The most important thing is to have an up to date version of your sitemap if you have dynamic pages being created.

anthonyjacquelin avatar Aug 09 '23 05:08 anthonyjacquelin

The most important thing is to have an up to date version of your sitemap if you have dynamic pages being created.

I agree.

Sorry if I didn't communicate it well. I could see the build log at hand, which seems to be dynamically generated only at build time to begin with. I wish it would always be generated dynamically.
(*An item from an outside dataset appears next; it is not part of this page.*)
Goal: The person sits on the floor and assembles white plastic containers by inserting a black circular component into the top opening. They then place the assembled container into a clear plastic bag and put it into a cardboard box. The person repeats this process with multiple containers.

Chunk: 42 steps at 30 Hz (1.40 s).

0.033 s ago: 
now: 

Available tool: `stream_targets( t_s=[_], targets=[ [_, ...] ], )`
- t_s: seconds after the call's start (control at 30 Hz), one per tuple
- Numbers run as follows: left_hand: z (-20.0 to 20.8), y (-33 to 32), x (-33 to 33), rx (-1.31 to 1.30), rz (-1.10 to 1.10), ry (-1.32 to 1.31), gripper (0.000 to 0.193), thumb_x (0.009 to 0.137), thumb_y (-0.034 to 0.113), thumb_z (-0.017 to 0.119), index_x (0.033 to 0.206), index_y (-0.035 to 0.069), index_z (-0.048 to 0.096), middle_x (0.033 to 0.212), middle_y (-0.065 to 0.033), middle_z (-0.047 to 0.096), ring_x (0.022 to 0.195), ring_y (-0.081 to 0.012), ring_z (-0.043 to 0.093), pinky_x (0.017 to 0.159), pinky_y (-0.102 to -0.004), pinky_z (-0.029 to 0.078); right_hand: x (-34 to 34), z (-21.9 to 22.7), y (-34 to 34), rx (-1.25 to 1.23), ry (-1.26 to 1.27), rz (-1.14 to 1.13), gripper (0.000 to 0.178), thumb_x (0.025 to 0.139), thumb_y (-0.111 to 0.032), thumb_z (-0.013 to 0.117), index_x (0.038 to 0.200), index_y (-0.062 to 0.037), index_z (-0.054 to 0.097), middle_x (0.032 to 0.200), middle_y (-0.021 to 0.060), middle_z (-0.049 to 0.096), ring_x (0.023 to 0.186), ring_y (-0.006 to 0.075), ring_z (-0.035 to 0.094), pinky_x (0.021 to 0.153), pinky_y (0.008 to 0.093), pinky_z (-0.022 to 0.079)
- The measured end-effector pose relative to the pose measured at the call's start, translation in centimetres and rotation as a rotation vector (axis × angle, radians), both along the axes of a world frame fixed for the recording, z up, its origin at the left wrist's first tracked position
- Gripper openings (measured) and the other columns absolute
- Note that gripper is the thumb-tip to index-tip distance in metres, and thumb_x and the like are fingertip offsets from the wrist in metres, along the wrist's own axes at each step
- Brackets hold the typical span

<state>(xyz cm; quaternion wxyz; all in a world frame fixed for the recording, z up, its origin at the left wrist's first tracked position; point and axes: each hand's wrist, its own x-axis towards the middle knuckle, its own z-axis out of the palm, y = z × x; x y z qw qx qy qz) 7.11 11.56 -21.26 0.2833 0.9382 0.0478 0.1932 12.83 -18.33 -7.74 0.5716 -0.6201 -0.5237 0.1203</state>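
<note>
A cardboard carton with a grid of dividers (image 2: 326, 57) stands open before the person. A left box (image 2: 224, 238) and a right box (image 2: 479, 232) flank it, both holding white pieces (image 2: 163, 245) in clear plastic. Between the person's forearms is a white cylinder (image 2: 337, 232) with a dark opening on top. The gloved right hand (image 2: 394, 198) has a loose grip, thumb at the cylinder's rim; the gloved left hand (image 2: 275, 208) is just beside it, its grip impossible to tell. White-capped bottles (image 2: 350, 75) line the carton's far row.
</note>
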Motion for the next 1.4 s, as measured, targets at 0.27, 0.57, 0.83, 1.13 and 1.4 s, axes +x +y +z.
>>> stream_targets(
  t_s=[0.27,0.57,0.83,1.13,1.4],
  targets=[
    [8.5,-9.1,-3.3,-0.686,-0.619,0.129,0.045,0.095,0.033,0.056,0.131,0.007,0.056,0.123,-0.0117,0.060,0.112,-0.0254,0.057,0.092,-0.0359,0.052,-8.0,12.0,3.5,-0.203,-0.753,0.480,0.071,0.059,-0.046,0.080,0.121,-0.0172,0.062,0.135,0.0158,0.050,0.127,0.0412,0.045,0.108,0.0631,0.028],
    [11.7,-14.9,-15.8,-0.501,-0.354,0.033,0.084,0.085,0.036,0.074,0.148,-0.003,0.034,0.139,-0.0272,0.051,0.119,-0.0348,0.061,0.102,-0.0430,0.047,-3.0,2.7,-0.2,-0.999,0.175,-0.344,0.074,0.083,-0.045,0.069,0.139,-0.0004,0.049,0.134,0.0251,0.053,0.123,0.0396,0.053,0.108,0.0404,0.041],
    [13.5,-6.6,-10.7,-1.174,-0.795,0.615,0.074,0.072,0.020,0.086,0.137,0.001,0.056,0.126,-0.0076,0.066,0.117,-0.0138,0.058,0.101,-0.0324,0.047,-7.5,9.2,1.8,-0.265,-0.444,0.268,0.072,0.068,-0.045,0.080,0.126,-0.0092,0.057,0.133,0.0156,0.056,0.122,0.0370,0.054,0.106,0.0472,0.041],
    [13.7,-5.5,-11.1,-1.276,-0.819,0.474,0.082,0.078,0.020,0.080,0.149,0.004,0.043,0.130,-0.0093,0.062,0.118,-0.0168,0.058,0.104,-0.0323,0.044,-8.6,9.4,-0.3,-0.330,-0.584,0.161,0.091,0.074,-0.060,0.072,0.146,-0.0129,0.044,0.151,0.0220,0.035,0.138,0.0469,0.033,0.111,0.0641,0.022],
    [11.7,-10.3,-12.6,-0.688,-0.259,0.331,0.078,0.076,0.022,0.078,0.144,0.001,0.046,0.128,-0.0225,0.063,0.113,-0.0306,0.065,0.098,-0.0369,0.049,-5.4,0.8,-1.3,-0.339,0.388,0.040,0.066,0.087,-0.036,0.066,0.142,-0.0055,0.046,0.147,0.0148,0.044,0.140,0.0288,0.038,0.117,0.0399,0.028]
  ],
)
octane96 avatar Aug 09 '23 06:08 octane96

Hi guys!

I think it is not an error. Neither on Google nor Vercel. Better saying, I'm not sure it is not kinda an error on Google, because I really think it should have a better message to this situation. You can read further info about this in the link below: https://support.google.com/webmasters/thread/184533703/are-you-seeing-couldn-t-fetch-reported-for-your-sitemap?hl=en&sjid=15254935347152386554-SA

I spent 30 minutes searching on the web thinking it was a problem.

lucas-soler avatar Aug 10 '23 14:08 lucas-soler

Hi guys!

I think it is not an error. Neither on Google nor Vercel. Better saying, I'm not sure it is not kinda an error on Google, because I really think it should have a better message to this situation. You can read further info about this in the link below: https://support.google.com/webmasters/thread/184533703/are-you-seeing-couldn-t-fetch-reported-for-your-sitemap?hl=en&sjid=15254935347152386554-SA

I spent 30 minutes searching on the web thinking it was a problem.

If it is not a bug and just due to time needed for google to process the sitemap, all our sitemaps would have been handled by google after a while. The fact is that even after 1 month i still see "can't fetch".

So there might be a bigger problem than just a messy error message + time needed for google to handle it.

anthonyjacquelin avatar Aug 12 '23 17:08 anthonyjacquelin

I'm not using the app folder (my sitemap.xml is a simple public file) and I had the same issue.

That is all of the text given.